This specific request, to lint a python Jupyter notebook is on my list, just not much time to work on it. The relatively new PyMarkdown API should allow you to scan it though. Thoughts?
I'll try to have a look at the API - thanks for heads-up.
Some of my original notes on linting notebooks etc can be found here.
Cool, will try looking at it in the next couple of weeks as I have time. One question that I do have about that entire process that you can help with...
Say I have a notebook with markdown, python, markdown, markdown, python.
- Based on previous conversations, I assume that PyMarkdown should leave the python segments alone, correct?
- There are 3 Markdown segments. Are they considered one? i.e. one of the rules is that each document should being with a top-level heading like
# this is the title
. - From a line numbering point of view, if PyMarkdown found an issue with the second line of the third document, what would be the best way to reflect that specific line to the user?
I assume that PyMarkdown should leave the python segments alone, correct?
Probably... any text in a code cell would probably be handled by a code linter / formatter.
(This partly depends on whether your markdown linting would ordinarily try to modify anything inside a code block?)
There are 3 Markdown segments. Are they considered one? i.e. one of the rules is that each document should being with a top-level heading like # this is the title.
I would say the .ipynb
file is the document. (It is possible to convert an .ipynb
file to an extended markdown format file (e.g. a MyST markdown doc) or a code file (for example, .py
).
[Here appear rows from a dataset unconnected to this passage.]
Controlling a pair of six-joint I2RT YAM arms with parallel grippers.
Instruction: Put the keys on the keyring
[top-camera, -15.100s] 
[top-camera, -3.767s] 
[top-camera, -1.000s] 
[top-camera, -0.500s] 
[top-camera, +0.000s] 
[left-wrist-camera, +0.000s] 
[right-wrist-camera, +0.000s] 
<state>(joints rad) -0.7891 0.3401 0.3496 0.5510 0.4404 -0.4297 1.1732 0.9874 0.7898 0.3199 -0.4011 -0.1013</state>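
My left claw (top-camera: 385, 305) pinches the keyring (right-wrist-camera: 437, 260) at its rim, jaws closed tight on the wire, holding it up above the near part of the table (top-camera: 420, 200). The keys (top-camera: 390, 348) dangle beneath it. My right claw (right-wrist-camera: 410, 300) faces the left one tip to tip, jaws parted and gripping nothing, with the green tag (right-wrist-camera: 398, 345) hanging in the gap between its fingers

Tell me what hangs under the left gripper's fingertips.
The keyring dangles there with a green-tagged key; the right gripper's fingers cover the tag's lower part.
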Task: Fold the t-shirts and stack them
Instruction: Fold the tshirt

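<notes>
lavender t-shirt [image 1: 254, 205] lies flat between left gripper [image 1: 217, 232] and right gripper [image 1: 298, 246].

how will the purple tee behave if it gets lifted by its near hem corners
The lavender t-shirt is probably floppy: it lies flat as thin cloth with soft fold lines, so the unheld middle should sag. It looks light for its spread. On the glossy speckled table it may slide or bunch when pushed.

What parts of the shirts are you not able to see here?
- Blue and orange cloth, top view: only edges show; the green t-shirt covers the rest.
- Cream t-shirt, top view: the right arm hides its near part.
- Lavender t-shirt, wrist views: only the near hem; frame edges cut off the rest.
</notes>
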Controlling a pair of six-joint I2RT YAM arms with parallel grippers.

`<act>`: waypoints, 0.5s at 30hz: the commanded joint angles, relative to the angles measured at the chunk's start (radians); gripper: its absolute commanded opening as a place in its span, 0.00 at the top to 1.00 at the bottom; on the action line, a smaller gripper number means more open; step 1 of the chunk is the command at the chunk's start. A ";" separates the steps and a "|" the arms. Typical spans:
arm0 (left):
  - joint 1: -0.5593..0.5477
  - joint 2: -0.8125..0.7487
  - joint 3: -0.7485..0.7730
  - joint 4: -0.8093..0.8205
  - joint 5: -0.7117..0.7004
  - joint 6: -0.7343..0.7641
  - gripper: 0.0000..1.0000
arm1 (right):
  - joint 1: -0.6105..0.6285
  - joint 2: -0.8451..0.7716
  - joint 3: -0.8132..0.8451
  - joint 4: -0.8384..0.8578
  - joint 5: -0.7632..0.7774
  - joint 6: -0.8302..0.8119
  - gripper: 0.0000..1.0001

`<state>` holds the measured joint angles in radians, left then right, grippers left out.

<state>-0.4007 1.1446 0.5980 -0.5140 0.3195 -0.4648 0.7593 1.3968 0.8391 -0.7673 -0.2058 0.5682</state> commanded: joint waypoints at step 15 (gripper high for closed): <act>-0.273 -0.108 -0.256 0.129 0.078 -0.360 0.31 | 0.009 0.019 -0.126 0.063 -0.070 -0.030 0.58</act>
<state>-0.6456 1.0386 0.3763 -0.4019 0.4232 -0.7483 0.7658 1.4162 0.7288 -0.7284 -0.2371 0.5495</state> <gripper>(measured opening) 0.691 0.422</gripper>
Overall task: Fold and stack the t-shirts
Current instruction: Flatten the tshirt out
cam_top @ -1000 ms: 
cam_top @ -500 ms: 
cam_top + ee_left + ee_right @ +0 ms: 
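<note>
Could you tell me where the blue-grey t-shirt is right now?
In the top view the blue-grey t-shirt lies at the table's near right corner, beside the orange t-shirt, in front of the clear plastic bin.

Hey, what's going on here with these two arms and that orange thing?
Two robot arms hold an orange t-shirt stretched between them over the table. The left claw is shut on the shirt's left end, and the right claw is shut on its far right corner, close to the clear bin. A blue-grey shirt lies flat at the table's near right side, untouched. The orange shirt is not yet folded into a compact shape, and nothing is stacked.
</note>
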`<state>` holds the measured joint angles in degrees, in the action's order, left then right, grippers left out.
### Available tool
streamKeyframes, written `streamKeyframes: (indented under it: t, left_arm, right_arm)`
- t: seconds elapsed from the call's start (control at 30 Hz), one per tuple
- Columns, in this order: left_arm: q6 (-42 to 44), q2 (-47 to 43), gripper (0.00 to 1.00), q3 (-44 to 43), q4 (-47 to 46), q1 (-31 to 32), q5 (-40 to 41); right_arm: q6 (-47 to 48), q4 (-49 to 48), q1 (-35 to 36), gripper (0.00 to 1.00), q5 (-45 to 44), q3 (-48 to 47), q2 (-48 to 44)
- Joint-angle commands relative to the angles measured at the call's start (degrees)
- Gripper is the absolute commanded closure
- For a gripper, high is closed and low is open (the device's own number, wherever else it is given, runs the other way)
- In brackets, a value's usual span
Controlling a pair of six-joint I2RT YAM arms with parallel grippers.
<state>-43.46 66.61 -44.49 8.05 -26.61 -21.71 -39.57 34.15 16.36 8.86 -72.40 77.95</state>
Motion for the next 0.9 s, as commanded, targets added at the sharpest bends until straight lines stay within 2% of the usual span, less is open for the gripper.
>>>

So ideally you would only have one H1 heading, and that at the top (note that some notebooks may have yaml
config data in the first markdown cell).
From a line numbering point of view, if PyMarkdown found an issue with the second line of the third document, what would be the best way to reflect that specific line to the user?
Two ways come to mind:
- give the markdown cell number (e.g.
3
for the third markdown cell); - give the notebook cell number (e.g. in your example,
4
for the third markdown cell)